Título: ONGS ANTIAIDS PEDEM A QUEBRA DE PATENTES
Autor: José Meirelles Passos
Fonte: O Globo, 14/05/2005, Economia, p. 32
Organizações protestam contra pressões de farmacêuticas americanas sobre o Brasil por remédios contra o HIV
WASHINGTON. O Brasil está sob fogo cruzado. Um dia depois de influentes grupos lobistas americanos terem enviado cartas ao governo dos Estados Unidos, sugerindo sanções contra o Brasil caso o Ministério da Saúde quebre as patentes de medicamentos contra o vírus HIV, organizações não-governamentais realizaram ontem uma manifestação em frente à embaixada brasileira em Washington pressionando o governo a justamente encampar as patentes para produzir genéricos mais baratos.
"Brasil, quebre o monopólio dos remédios contra a Aids", gritava em coro o grupo de 14 representantes de várias ONGs, agitando cartazes com esses mesmos dizeres. Outros, trazendo o desenho de um tigre, incitavam a um ataque: "Brasil: mostre os seus dentes. Quebre o monopólio das patentes".
Uma pressão desse tipo também foi realizada em frente à missão do Brasil na Organização das Nações Unidas, em Nova York.
- O Brasil tem mostrado uma tremenda liderança na luta contra a Aids. Governos dos países pobres e ativistas contra a Aids agora estão esperado que o Brasil cumpra a sua promessa e dê todos os passos necessários para cancelar as patentes desses remédios caríssimos que são desesperadamente necessitados. Todos os olhos estão voltados para o Brasil - disse John Riley, do grupo Act Up, de Nova York.

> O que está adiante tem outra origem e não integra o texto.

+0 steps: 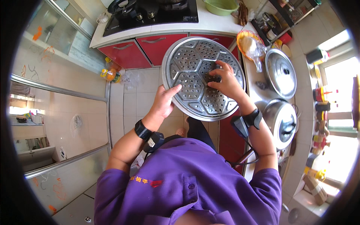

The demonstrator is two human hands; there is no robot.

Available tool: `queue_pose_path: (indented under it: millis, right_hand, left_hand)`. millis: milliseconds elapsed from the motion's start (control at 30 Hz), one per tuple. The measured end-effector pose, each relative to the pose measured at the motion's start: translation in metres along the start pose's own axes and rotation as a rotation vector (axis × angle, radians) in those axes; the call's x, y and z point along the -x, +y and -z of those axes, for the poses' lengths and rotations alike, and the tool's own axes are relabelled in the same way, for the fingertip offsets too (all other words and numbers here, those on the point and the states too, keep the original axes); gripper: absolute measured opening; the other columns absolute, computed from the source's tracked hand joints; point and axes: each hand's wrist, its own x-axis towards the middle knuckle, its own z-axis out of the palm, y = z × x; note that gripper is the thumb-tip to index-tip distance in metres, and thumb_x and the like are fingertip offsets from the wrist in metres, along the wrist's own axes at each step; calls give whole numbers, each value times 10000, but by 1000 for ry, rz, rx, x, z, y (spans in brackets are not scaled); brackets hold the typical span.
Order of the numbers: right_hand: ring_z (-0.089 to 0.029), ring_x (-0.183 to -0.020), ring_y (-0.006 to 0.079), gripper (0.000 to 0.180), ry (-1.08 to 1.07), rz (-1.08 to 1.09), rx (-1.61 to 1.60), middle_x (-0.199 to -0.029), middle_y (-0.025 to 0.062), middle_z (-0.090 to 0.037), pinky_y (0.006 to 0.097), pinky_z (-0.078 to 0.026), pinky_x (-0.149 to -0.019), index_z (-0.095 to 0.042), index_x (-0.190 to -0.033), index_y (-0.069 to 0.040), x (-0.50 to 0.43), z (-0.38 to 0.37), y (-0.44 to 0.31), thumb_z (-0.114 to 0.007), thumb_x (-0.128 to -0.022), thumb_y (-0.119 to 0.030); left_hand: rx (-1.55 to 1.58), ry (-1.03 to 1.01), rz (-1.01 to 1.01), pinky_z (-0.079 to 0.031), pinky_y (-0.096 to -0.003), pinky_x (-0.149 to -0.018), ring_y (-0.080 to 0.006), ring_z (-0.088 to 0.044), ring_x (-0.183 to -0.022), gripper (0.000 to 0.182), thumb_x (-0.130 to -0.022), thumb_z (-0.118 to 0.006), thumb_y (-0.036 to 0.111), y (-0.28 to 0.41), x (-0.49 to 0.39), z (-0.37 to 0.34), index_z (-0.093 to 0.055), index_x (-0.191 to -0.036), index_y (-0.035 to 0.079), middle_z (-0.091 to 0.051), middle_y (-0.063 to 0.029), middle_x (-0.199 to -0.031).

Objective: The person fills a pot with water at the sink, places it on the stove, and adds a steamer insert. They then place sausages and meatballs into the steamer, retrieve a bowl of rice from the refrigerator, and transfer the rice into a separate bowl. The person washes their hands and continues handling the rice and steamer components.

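A round metal steamer tray (191, 87) with a raised rim and many small holes is held up in front of me, over the tiled floor. My left hand (166, 100) grips its lower left rim, the thumb lying on top and the fingers underneath. Over the right part of the tray is my right hand (225, 80), its fingers spread and slightly curled. The fingertips are close to the perforated surface; whether they touch it, I cannot tell. That hand holds nothing visible.
A black gas hob (168, 14) and a green basin (220, 7) are on the counter ahead. To the right are an orange basket (247, 57), a large metal lid (281, 80) and a lidded pot (281, 123). Oil bottles (114, 76) stand on the floor by the red cabinets (163, 46).
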Motion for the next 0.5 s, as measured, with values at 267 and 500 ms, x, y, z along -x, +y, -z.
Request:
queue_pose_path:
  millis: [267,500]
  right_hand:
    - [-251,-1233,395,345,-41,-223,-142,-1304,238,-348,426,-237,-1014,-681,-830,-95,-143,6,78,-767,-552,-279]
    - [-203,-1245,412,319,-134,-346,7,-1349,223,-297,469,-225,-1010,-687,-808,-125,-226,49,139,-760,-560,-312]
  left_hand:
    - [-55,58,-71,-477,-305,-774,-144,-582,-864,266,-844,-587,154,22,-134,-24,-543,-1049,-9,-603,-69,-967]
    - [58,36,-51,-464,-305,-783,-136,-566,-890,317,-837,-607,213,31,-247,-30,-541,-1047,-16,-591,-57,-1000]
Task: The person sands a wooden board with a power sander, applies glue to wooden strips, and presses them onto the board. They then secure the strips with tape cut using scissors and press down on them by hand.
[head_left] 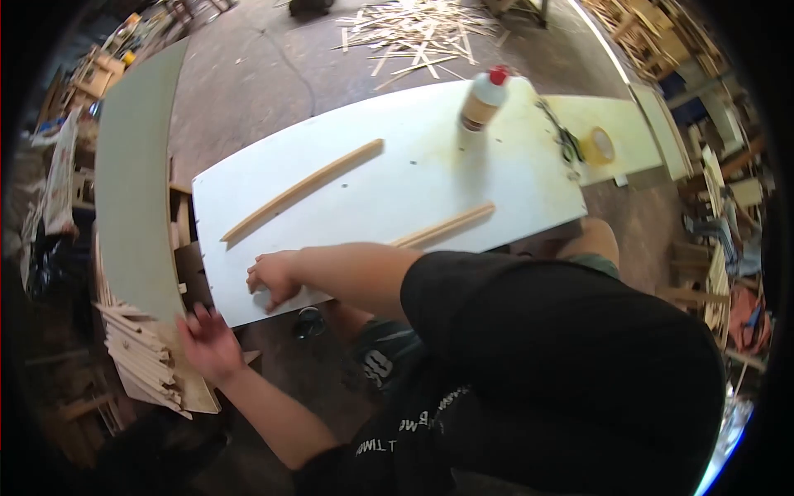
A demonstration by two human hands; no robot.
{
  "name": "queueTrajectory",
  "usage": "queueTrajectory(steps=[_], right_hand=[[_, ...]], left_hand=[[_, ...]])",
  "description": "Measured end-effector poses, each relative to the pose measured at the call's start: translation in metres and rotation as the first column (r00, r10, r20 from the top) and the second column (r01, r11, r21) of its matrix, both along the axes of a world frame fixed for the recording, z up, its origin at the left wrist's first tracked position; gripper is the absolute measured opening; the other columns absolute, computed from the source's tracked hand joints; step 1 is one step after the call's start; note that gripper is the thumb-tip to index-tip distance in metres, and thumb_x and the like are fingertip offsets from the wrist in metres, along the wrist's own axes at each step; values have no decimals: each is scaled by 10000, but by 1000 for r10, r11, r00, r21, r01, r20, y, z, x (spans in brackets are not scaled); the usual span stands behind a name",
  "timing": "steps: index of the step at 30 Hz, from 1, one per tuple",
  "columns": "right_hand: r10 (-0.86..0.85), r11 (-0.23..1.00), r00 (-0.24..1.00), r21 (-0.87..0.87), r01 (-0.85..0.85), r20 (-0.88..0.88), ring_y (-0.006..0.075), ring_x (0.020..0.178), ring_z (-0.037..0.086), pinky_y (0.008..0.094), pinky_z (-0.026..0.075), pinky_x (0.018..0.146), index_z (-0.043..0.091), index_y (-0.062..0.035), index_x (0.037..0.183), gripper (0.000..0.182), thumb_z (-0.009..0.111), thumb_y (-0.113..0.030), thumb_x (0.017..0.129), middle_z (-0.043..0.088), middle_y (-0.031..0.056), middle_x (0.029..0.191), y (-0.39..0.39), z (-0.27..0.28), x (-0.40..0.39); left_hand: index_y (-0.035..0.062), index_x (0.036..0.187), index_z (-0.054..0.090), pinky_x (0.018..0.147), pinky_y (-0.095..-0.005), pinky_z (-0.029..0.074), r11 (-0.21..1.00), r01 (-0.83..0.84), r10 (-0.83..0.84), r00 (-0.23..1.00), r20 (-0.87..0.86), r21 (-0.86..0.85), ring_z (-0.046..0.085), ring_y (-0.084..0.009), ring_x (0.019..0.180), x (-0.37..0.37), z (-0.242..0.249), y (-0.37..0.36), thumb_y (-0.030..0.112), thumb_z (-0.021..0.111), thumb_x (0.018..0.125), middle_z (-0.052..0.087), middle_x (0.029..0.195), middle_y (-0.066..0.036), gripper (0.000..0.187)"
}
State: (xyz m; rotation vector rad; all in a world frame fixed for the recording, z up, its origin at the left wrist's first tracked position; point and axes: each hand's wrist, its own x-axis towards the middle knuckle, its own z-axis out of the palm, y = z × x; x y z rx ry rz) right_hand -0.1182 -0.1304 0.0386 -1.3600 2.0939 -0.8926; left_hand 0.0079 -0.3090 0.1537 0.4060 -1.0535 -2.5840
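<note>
My right hand (273,279) reaches across my body to the near left edge of a white board (397,174), fingers curled over that edge. My left hand (208,341) is lower and further left, fingers spread, touching the end of a stack of wooden slats (141,355) beside the board's corner. It grips nothing. Two long wooden strips lie on the white board: one (302,190) slants across its left half, the other (447,225) lies near the front edge, just beyond my right forearm.
A glue bottle (484,99) with a red cap stands at the board's far side. A yellow tape roll (597,146) and dark cord lie on a pale plank to the right. A green panel (132,190) stands at left. Wood scraps (413,33) litter the floor beyond.
</note>
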Motion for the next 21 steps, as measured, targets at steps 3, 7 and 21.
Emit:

Nada menos do que 74 ONGs brasileiras e 64 internacionais estão unidas no compromisso de exigir que o Ministério da Saúde cumpra a ameaça feita no último dia 15 de março aos laboratórios Abbott, Merck e Gilead Science: fazer uma concessão, vendendo seus produtos mais barato ou ter seus remédios copiados, na forma de genéricos, no Brasil. Devido ao aumento dos preços o governo teria de gastar este ano US$169 milhões para manter o seu programa de tratamento gratuito contra o HIV e a Aids. Isso é o equivalente a 67% do orçamento para a importação de remédios.
- O Brasil se deixou intimidar muito tempo pelas grandes companhias farmacêuticas. Chegou a hora do país se levantar e enfrentá-las, mostrando ao mundo o tipo de liderança global que esse assunto necessita de forma desesperada - disse o doutor Paul Zeitz, diretor-executivo da Global Aids Alliance.
Para simbolizar essa atitude, os manifestantes depositaram à porta da embaixada do Brasil a réplica de uma espinha dorsal ereta, junto a um cartaz que dizia "A espinha dorsal que faz falta ao Brasil".
Associação brasileira reclama contra lobistas
No Brasil, a Associação Brasileira Interdisciplinar de Aids (Abia) manifestou repúdio às pressões americanas contra a quebra de patentes. Em sua nota, a Abia disse que "quando a American Conservative Union afirma que o Brasil é o maior violador de direitos de propriedade intelectual de toda a indústria americana e que o Brasil está roubando inovações dos EUA sob o disfarce de emergência de saúde, o grupo parece ignorar os pedidos de licença compulsória já feitos pelo próprio governo americano."
A associação lembrou as ameaças americanas contra o laboratório alemão que fabricava medicamento contra antraz, diante do risco terrorista e de apenas quatro casos confirmados da doença nos Estados Unidos.
Veriano Terto Jr., coordenador-geral da Abia, que assinou a nota, reclama que a postura americana diante de uma epidemia mundial que atinge 40 milhões de pessoas não é a mesma. Terto ainda ressaltou que a medida seria legal segundo a legislação brasileira (lei 9279/96) e segundo o Tratado Trips da OMC.
"Ela é prevista em casos de emergência nacional, interesse público e uso público não-comercial, além de casos de abuso de poder econômico", acrescentou. E concluiu: "O que o Brasil deseja é somente a utilização de um direito que está previsto pela lei nacional em consonância com os princípios e pactos internacionais de direitos econômicos e sociais.